Task description: Copy word for word, please, the lines of the entries below running from the one containing "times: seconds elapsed" to the one containing "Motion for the", both ends included.

Provided entries:
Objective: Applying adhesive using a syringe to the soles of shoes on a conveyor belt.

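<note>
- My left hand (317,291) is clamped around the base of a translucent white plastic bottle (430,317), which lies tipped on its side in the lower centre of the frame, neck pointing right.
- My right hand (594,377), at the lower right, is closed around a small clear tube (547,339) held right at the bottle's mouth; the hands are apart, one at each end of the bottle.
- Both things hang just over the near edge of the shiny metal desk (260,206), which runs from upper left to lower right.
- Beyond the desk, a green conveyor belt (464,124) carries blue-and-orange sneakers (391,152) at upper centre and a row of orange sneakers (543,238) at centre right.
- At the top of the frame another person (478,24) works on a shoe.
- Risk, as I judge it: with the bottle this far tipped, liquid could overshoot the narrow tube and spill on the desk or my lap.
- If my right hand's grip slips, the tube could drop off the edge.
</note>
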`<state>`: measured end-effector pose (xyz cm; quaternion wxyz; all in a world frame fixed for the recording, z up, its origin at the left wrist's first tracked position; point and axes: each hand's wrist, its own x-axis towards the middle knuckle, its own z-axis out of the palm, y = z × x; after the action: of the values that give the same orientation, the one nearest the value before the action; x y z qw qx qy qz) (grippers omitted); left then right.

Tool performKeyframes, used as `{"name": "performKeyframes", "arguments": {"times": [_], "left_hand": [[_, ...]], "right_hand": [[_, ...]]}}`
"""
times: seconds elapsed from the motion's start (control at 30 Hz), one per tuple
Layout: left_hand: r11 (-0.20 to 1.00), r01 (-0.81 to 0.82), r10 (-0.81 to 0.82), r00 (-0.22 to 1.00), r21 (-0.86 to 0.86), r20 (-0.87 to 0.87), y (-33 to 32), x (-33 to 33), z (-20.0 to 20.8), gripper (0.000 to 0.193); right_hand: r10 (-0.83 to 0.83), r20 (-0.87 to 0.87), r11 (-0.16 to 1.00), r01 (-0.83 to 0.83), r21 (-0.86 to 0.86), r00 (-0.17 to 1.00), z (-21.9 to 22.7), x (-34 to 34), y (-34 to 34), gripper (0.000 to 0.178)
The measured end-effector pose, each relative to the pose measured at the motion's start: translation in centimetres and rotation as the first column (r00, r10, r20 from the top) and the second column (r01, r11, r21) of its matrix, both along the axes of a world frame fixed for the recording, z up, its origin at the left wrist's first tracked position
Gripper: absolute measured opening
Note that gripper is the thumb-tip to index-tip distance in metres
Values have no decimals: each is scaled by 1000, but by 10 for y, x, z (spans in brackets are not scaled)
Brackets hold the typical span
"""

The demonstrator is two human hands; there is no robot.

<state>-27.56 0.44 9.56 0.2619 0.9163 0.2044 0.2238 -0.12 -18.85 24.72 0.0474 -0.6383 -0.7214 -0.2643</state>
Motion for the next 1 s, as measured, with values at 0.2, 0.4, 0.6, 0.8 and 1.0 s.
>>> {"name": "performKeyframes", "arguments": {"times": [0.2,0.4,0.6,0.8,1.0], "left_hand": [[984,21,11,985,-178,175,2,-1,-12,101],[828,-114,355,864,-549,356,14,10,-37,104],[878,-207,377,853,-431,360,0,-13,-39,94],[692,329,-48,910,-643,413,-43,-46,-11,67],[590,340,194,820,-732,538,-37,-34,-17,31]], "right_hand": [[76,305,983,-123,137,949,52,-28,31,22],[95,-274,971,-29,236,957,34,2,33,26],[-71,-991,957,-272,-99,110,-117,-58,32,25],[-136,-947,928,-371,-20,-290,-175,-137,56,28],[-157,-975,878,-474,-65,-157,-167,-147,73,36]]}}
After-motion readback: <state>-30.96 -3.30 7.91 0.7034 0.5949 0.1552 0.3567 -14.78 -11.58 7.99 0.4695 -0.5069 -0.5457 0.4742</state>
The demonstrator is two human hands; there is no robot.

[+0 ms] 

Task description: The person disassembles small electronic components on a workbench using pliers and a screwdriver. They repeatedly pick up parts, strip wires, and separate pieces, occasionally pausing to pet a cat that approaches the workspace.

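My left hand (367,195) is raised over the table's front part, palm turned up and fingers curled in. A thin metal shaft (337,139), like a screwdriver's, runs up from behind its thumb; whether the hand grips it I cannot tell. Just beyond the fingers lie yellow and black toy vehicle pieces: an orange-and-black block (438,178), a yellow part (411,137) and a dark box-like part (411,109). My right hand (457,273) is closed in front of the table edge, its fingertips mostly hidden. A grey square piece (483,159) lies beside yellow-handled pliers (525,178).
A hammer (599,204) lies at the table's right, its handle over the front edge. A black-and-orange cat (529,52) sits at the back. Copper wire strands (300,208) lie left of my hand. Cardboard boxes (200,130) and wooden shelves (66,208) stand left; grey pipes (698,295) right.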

Result:
times: seconds elapsed from the motion's start (control at 30 Hz), one per tuple
Layout: left_hand: r11 (-0.20 to 1.00), r01 (-0.81 to 0.82), r10 (-0.81 to 0.82), r00 (-0.22 to 1.00), r21 (-0.86 to 0.86), r20 (-0.87 to 0.87), y (-33 to 32), x (-33 to 33), z (-20.0 to 20.8), gripper (0.000 to 0.193); right_hand: r10 (-0.83 to 0.83), r20 (-0.87 to 0.87), r11 (-0.16 to 1.00), r01 (-0.83 to 0.83), r21 (-0.86 to 0.86), r00 (-0.17 to 1.00), z (-21.9 to 22.7), x (-34 to 34), y (-34 to 34), gripper (0.000 to 0.178)
The measured end-effector pose, each relative to the pose measured at the motion's start: translation in centimetres and rotation as the first column (r00, r10, r20 from the top) and the second column (r01, r11, r21) of its matrix, both along the axes of a world frame fixed for the recording, z up, its origin at the left wrist's first tracked position
Gripper: absolute measured opening
Note that gripper is the thumb-tip to index-tip distance in metres
Values have no decimals: each is scaled by 1000, but by 10 for y, x, z (spans in brackets are not scaled)
Brackets hold the typical span
"""

The demonstrator is two human hands; there is no robot.

<state>-27.56 0.44 9.56 0.2619 0.9163 0.2044 0.2238 -0.12 -18.85 24.72 0.0474 -0.6383 -0.7214 -0.2643</state>
Motion for the next 1 s, as measured, with values at 0.2, 0.4, 0.6, 0.8 and 1.0 s.

The exercise was worked through completely.